Required before starting

  • The skill or agent behavior to evaluate.
  • The target metric: trigger accuracy, refusal rate, or behavioral assertion coverage.

Helpful if present

  • Existing evals or trigger-queries files to extend.

First move

  1. Identify the skill or behavior to evaluate.
  2. Check whether a trigger-queries.json already exists; if so, load it to understand scope.
  3. Open the relevant reference file based on the evaluation type.

Navigation

The three evaluation strategy patterns (outcome-based, LLM-as-judge, rubric-based) and full Python examples are in references/patterns.md.

The implementation checklist — criteria, threshold, loop wiring, convergence, logging — is in assets/eval-checklist.md.

For a new implementation, start with the checklist to confirm your setup is complete, then use the patterns reference to choose and adapt an evaluation strategy.

Outputs

  • Evaluation loop design with defined criteria, convergence check, and max iteration budget.
  • Structured evaluation scores per iteration with input, output, and critique logged.
  • Convergence or budget-exhaustion result confirming the loop terminated cleanly.

Workflow

See the body and references for agentic evaluation design and loop steps.

Examples

See references and the skill body for agentic-eval examples.

Reference files

See the references/ directory and linked files in the main content.

Guardrails

  • Always set a max_iterations bound (3–5 is a safe default) before wiring up a refinement loop. Unbounded loops stall agents.
  • Require structured output (JSON) from the evaluation step so the optimize step has a reliable signal to act on. Free-text critique is fragile.
  • Add a convergence check: if the score does not improve between iterations, stop early. Oscillating loops that never converge waste budget.
  • Log the full iteration trajectory. Evaluation loops are hard to debug post-hoc without a history of inputs, outputs, scores, and critiques.
  • Define evaluation criteria before generating any output. Criteria added mid-loop drift and make scores incomparable across iterations.
  • Keep the evaluate step isolated from the generate step. Blending them makes it hard to replace the evaluator or diagnose score instability.
  • Handle evaluation parse failures gracefully — if the LLM judge returns malformed JSON, fall back to a safe default (treat as failing) rather than crashing the loop.

Validation

  • should trigger: "I want to add a reflection loop to my code-generation agent so it self-critiques and reruns until the score exceeds 0.85"
  • should not trigger: "Run the test suite and tell me if the build passes"
  • should not trigger: "Why is this specific assertion failing in my TypeScript tests?"

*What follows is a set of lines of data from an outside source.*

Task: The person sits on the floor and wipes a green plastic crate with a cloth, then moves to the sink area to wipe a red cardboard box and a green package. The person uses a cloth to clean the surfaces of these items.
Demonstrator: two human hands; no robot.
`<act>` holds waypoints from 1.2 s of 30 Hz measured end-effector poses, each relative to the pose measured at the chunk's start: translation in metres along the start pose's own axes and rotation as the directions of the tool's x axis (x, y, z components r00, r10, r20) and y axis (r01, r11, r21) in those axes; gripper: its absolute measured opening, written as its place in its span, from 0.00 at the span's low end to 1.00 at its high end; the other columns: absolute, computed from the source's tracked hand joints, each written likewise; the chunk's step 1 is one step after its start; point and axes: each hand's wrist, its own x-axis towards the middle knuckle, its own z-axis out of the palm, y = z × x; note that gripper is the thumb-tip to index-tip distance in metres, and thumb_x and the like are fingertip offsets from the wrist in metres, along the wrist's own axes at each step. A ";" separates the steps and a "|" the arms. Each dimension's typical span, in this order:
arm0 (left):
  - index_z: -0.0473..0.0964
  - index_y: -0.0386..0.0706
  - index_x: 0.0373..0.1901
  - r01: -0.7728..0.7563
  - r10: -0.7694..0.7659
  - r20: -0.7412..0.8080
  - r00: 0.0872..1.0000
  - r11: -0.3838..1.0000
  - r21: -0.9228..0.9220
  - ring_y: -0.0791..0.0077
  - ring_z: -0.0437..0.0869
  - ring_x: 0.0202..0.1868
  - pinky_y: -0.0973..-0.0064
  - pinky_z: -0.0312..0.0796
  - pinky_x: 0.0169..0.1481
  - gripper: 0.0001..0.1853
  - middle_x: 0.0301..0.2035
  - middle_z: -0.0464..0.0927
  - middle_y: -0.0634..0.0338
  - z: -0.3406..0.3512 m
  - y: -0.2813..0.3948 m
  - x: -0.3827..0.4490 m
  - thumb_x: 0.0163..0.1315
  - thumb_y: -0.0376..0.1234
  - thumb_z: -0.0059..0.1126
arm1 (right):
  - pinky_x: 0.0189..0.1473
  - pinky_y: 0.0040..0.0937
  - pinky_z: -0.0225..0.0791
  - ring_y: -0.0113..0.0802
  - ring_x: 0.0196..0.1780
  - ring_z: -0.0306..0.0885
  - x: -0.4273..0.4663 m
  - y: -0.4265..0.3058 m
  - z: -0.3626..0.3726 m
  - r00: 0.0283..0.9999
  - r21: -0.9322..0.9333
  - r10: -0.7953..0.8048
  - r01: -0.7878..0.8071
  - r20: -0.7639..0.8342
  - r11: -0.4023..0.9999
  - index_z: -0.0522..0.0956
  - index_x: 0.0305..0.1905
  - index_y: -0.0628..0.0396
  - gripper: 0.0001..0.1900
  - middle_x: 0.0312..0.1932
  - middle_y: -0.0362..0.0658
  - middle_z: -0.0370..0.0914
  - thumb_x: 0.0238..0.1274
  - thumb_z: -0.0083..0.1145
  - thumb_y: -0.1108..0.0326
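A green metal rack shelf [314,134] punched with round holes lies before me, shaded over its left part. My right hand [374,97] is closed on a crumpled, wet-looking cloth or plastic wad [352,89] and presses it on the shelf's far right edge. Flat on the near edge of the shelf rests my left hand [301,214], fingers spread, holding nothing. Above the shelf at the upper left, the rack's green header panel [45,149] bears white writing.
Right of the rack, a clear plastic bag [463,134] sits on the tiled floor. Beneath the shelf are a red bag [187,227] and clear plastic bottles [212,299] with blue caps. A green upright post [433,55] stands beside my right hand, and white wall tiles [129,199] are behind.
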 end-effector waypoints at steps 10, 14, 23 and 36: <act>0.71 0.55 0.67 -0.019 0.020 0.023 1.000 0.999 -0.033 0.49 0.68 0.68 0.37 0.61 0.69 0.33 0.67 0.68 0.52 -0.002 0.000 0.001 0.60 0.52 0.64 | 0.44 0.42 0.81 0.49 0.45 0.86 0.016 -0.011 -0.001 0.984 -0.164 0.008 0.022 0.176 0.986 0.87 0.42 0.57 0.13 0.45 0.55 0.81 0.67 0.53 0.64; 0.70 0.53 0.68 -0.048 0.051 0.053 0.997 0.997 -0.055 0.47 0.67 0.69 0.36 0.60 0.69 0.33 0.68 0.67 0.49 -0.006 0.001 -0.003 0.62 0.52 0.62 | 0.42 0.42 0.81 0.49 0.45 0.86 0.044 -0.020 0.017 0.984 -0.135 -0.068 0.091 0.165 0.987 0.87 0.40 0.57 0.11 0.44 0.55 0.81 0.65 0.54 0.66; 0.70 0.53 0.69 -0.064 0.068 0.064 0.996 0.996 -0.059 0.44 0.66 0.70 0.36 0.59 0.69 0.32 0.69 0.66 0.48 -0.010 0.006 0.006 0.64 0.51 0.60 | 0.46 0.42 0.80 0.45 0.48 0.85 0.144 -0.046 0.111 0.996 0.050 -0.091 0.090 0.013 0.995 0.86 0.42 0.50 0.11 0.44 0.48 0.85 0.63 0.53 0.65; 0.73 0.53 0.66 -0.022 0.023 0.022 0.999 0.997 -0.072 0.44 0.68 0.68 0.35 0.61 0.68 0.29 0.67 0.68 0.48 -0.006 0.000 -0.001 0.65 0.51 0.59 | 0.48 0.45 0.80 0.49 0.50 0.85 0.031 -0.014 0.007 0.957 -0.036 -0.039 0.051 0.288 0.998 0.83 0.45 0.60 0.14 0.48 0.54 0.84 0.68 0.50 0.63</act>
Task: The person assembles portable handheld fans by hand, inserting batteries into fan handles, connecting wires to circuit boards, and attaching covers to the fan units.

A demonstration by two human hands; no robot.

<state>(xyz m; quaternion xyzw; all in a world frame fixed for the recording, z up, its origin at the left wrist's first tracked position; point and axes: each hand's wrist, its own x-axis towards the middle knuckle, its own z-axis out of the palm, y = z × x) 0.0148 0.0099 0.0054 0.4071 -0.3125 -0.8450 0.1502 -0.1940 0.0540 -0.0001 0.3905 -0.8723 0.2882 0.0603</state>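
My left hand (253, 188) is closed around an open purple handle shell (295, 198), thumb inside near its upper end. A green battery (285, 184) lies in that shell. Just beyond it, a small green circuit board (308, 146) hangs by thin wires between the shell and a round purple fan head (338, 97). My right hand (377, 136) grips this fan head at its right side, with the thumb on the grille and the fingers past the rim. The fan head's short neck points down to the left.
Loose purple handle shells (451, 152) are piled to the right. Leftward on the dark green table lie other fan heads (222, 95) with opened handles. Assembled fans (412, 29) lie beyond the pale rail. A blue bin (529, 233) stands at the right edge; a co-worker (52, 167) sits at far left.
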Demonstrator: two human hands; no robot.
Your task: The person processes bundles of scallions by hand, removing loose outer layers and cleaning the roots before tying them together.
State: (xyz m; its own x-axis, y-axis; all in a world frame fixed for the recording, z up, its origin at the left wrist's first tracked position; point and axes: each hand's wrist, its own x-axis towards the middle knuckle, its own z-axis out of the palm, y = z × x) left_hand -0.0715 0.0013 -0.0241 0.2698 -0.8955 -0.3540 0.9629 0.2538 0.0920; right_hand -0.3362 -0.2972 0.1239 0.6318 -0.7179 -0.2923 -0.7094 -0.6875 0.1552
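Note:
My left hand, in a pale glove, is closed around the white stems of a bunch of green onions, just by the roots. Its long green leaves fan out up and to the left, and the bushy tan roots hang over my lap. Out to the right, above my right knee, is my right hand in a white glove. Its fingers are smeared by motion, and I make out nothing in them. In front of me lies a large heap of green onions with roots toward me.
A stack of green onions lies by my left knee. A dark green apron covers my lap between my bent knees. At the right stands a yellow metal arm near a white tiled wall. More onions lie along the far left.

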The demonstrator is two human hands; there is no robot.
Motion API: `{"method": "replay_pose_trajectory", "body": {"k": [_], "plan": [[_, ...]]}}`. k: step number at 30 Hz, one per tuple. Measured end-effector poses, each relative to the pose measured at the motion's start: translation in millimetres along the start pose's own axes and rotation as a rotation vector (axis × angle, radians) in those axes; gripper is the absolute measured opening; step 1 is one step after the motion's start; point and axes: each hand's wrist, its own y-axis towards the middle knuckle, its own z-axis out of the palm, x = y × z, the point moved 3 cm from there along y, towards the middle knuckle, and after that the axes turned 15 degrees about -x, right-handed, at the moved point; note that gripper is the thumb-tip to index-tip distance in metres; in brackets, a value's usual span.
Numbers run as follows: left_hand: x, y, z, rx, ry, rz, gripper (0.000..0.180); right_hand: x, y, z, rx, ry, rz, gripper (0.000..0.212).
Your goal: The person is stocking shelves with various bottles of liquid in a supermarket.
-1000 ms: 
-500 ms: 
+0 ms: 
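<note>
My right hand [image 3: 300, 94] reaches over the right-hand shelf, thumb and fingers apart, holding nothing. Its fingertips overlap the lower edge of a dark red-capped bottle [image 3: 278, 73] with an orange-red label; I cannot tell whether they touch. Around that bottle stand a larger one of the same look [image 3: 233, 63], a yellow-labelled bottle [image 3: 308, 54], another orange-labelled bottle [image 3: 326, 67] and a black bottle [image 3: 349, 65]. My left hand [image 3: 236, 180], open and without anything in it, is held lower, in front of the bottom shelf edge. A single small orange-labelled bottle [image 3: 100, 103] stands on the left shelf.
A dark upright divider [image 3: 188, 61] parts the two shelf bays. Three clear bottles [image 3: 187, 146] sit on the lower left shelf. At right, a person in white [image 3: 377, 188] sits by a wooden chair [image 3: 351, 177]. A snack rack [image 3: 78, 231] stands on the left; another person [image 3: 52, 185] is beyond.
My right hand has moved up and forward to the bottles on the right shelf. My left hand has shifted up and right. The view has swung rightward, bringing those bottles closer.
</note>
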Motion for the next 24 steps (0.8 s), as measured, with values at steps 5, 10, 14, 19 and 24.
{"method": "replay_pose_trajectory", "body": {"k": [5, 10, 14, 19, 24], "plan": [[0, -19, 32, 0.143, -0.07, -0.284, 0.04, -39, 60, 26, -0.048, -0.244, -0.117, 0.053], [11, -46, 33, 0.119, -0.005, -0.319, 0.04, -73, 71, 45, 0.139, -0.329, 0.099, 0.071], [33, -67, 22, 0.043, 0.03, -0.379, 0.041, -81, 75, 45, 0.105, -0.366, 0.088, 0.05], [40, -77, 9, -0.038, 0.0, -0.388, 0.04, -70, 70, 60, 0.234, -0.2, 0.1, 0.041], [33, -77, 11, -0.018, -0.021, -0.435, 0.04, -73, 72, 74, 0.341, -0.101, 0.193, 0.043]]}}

After implementing an evaluation loop, confirm:

  • max_iterations is set and respected by the loop
  • Evaluate step returns structured output (JSON or equivalent)
  • Convergence check exits early when score does not improve
  • All iterations are logged with input, output, score, and critique
  • Parse-failure fallback is present on the evaluate step
  • Criteria are defined before any generation begins

Examples

  • "Add a self-critique loop to my report-generation agent that retries up to three times if the rubric score is below 0.8."
  • "Implement an evaluator-optimizer where a separate LLM judge scores code clarity and the generator rewrites until it passes."
  • "Build a rubric-based evaluator with accuracy, completeness, and style dimensions that returns a weighted score as JSON."

Reference files

  • references/patterns.md — The three evaluation strategy patterns (outcome-based, LLM-as-judge, rubric-based) with annotated Python examples and a best-practices table.
  • assets/eval-checklist.md — Implementation checklist: setup, loop wiring, convergence, logging, and safety items to confirm before shipping.